[Task to carry out] Would you repeat the entries beneath, with nothing changed?

::: Supplied material :::

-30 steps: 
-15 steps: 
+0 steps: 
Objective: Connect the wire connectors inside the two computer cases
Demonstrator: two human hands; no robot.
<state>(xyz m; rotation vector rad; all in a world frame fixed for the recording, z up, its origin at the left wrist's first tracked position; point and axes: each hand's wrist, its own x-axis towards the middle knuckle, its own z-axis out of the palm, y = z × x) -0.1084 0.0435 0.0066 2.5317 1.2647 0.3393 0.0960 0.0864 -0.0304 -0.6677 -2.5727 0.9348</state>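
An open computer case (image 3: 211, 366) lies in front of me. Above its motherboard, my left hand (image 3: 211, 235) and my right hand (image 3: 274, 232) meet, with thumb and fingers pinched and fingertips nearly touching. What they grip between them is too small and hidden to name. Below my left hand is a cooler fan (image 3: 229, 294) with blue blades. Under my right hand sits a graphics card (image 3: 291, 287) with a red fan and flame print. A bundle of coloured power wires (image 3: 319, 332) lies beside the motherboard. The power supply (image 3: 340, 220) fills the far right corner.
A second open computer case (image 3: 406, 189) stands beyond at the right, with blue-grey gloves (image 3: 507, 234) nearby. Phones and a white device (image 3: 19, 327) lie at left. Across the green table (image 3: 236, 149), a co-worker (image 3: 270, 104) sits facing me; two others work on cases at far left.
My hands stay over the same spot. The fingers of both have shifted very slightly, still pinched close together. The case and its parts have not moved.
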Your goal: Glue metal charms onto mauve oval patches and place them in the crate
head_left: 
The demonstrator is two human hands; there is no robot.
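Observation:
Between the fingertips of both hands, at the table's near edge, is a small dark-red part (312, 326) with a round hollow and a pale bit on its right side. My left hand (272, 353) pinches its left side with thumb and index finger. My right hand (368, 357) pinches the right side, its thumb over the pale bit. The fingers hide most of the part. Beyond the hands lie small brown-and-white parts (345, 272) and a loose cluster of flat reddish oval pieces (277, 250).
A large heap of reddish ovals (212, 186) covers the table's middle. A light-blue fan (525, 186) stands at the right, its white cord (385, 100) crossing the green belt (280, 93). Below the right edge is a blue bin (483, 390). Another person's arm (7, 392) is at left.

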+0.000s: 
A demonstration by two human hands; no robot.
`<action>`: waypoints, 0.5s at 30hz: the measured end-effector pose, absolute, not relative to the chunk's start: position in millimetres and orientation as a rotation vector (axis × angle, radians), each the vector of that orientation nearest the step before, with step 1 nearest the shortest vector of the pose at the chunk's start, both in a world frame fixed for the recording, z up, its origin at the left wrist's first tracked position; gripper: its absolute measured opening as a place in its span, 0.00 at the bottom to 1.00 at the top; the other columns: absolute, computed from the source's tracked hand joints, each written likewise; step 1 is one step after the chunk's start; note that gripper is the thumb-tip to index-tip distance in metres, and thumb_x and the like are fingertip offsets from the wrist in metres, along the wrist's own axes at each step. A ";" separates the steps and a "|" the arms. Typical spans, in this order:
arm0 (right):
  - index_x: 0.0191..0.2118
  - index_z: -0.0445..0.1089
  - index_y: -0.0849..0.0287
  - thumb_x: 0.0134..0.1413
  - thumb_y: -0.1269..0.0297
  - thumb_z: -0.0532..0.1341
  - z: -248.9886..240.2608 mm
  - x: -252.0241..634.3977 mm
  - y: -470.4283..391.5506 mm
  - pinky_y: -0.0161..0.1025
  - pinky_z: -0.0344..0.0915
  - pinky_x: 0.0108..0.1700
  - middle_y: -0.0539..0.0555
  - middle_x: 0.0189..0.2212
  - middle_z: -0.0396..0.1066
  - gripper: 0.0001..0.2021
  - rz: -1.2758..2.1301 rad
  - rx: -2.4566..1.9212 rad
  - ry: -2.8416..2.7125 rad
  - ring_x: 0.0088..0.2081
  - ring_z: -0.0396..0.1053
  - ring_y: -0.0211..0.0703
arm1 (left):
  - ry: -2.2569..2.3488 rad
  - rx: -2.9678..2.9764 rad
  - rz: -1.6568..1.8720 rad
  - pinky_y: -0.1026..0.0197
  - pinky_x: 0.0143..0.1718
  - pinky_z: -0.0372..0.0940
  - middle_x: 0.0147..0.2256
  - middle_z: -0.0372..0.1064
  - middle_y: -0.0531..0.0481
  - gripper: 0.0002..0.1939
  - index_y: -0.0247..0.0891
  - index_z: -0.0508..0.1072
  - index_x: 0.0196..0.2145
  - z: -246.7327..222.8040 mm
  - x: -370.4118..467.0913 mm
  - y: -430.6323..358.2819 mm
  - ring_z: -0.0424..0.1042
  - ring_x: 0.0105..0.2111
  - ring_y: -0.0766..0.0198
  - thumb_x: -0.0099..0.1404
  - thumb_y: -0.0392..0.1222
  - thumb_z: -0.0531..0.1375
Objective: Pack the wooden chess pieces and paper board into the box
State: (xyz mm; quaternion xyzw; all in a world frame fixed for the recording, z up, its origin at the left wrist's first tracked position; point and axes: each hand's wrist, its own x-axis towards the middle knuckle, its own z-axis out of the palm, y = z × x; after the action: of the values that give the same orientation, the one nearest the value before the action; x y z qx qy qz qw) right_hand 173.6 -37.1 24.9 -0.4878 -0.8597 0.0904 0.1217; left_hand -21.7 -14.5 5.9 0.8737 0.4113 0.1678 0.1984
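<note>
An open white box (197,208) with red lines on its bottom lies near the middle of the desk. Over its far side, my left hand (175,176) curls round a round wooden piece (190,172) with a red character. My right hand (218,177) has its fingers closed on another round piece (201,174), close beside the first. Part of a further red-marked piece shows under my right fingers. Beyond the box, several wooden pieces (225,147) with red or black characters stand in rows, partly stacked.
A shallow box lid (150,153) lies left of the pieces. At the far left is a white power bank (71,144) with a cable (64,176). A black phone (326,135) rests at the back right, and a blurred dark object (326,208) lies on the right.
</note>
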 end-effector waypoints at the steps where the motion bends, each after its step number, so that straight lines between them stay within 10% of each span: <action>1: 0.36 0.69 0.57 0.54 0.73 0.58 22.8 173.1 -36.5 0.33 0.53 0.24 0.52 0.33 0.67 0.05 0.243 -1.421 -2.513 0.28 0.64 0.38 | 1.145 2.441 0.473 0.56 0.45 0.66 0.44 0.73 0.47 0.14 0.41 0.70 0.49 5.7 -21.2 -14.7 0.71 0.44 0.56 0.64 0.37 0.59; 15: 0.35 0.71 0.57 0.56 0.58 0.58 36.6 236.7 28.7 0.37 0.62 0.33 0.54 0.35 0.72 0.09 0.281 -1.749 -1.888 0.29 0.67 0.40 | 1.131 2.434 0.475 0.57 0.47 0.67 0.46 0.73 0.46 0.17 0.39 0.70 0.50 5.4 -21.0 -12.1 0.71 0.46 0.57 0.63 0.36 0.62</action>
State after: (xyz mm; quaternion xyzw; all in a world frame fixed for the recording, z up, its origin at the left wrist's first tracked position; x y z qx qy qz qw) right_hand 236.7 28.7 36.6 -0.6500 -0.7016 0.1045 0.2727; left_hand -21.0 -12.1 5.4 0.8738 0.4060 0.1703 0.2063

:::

[Answer to this exercise]
-30 steps: 
-15 steps: 
+0 steps: 
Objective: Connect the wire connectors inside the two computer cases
Demonstrator: two human hands; no robot.
<state>(xyz m; rotation vector rad; all in a world frame fixed for the recording, z up, its origin at the left wrist's first tracked position; point and axes: each hand's wrist, its own x-axis towards the middle knuckle, its own z-axis out of the palm, y = z × x) -0.1084 0.0435 0.0066 2.5317 1.2647 0.3393 0.0960 0.0864 -0.0304 -0.6677 -2.5727 0.9348</state>
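An open computer case (image 3: 211, 366) lies in front of me. Above its motherboard, my left hand (image 3: 211, 235) and my right hand (image 3: 274, 232) meet, with thumb and fingers pinched and fingertips nearly touching. What they grip between them is too small and hidden to name. Below my left hand is a cooler fan (image 3: 229, 294) with blue blades. Under my right hand sits a graphics card (image 3: 291, 287) with a red fan and flame print. A bundle of coloured power wires (image 3: 319, 332) lies beside the motherboard. The power supply (image 3: 340, 220) fills the far right corner.
A second open computer case (image 3: 406, 189) stands beyond at the right, with blue-grey gloves (image 3: 507, 234) nearby. Phones and a white device (image 3: 19, 327) lie at left. Across the green table (image 3: 236, 149), a co-worker (image 3: 270, 104) sits facing me; two others work on cases at far left.
My hands stay over the same spot. The fingers of both have shifted very slightly, still pinched close together. The case and its parts have not moved.
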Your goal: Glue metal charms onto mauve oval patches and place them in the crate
head_left: 
The demonstrator is two human hands; there is no robot.
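Observation:
Between the fingertips of both hands, at the table's near edge, is a small dark-red part (312, 326) with a round hollow and a pale bit on its right side. My left hand (272, 353) pinches its left side with thumb and index finger. My right hand (368, 357) pinches the right side, its thumb over the pale bit. The fingers hide most of the part. Beyond the hands lie small brown-and-white parts (345, 272) and a loose cluster of flat reddish oval pieces (277, 250).
A large heap of reddish ovals (212, 186) covers the table's middle. A light-blue fan (525, 186) stands at the right, its white cord (385, 100) crossing the green belt (280, 93). Below the right edge is a blue bin (483, 390). Another person's arm (7, 392) is at left.
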
+0.000s: 
A demonstration by two human hands; no robot.
`<action>`: waypoints, 0.5s at 30hz: the measured end-effector pose, absolute, not relative to the chunk's start: position in millimetres and orientation as a rotation vector (axis × angle, radians), each the vector of that orientation nearest the step before, with step 1 nearest the shortest vector of the pose at the chunk's start, both in a world frame fixed for the recording, z up, its origin at the left wrist's first tracked position; gripper: its absolute measured opening as a place in its span, 0.00 at the bottom to 1.00 at the top; the other columns: absolute, computed from the source's tracked hand joints, each written likewise; step 1 is one step after the chunk's start; note that gripper is the thumb-tip to index-tip distance in metres, and thumb_x and the like are fingertip offsets from the wrist in metres, along the wrist's own axes at each step. A ";" separates the steps and a "|" the arms. Typical spans, in this order:
arm0 (right):
  - index_x: 0.0191..0.2118
  - index_z: -0.0445..0.1089
  - index_y: -0.0849..0.0287
  - thumb_x: 0.0134..0.1413
  - thumb_y: -0.1269..0.0297
  - thumb_z: -0.0532..0.1341
  - z: -248.9886..240.2608 mm
  - x: -252.0241..634.3977 mm
  - y: -470.4283..391.5506 mm
  - pinky_y: -0.0161..0.1025
  - pinky_z: -0.0344..0.0915
  - pinky_x: 0.0108..0.1700
  - middle_y: -0.0539..0.0555
  - middle_x: 0.0189..0.2212
  - middle_z: -0.0396..0.1066
  - gripper: 0.0001..0.2021
  - rz: -1.2758..2.1301 rad
  - rx: -2.4566..1.9212 rad
  - ry: -2.8416..2.7125 rad
  - ring_x: 0.0088..0.2081
  - ring_z: -0.0396..0.1053
  - ring_y: -0.0211..0.0703
arm1 (left):
  - ry: -2.2569..2.3488 rad
  - rx: -2.9678..2.9764 rad
  - rz: -1.6568..1.8720 rad
  - pinky_y: -0.1026..0.0197
  - pinky_x: 0.0143..0.1718
  - pinky_z: -0.0372..0.0940
  - middle_x: 0.0147..0.2256
  - middle_z: -0.0372..0.1064
  - middle_y: -0.0531..0.0481
  - gripper: 0.0002..0.1939
  - index_y: -0.0247..0.0891
  - index_z: -0.0508..0.1072
  - index_x: 0.0196..0.2145
  - z: -246.7327..222.8040 mm
  - x: -370.4118..467.0913 mm
  - y: -430.6323..358.2819 mm
  - ring_z: -0.0424..0.1042
  - ring_x: 0.0105..0.2111
  - ring_y: -0.0766..0.0198
  - thumb_x: -0.0099..0.1404
  - thumb_y: -0.0392..0.1222
  - thumb_z: -0.0531..0.1375
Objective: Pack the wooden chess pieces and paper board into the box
State: (xyz mm; quaternion xyzw; all in a world frame fixed for the recording, z up, its origin at the left wrist's first tracked position; point and axes: each hand's wrist, its own x-axis towards the middle knuckle, its own z-axis out of the palm, y = z × x; after the action: of the values that give the same orientation, the one nearest the value before the action; x y z qx qy qz qw) right_hand 173.6 -37.1 24.9 -0.4878 -0.8597 0.0904 0.1217; left_hand -21.7 -14.5 5.9 0.8737 0.4113 0.1678 0.1984
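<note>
An open white box (197,208) with red lines on its bottom lies near the middle of the desk. Over its far side, my left hand (175,176) curls round a round wooden piece (190,172) with a red character. My right hand (218,177) has its fingers closed on another round piece (201,174), close beside the first. Part of a further red-marked piece shows under my right fingers. Beyond the box, several wooden pieces (225,147) with red or black characters stand in rows, partly stacked.
A shallow box lid (150,153) lies left of the pieces. At the far left is a white power bank (71,144) with a cable (64,176). A black phone (326,135) rests at the back right, and a blurred dark object (326,208) lies on the right.
</note>
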 end-effector waypoints at the steps where the motion bends, each after its step number, so that straight lines between them stay within 10% of each span: <action>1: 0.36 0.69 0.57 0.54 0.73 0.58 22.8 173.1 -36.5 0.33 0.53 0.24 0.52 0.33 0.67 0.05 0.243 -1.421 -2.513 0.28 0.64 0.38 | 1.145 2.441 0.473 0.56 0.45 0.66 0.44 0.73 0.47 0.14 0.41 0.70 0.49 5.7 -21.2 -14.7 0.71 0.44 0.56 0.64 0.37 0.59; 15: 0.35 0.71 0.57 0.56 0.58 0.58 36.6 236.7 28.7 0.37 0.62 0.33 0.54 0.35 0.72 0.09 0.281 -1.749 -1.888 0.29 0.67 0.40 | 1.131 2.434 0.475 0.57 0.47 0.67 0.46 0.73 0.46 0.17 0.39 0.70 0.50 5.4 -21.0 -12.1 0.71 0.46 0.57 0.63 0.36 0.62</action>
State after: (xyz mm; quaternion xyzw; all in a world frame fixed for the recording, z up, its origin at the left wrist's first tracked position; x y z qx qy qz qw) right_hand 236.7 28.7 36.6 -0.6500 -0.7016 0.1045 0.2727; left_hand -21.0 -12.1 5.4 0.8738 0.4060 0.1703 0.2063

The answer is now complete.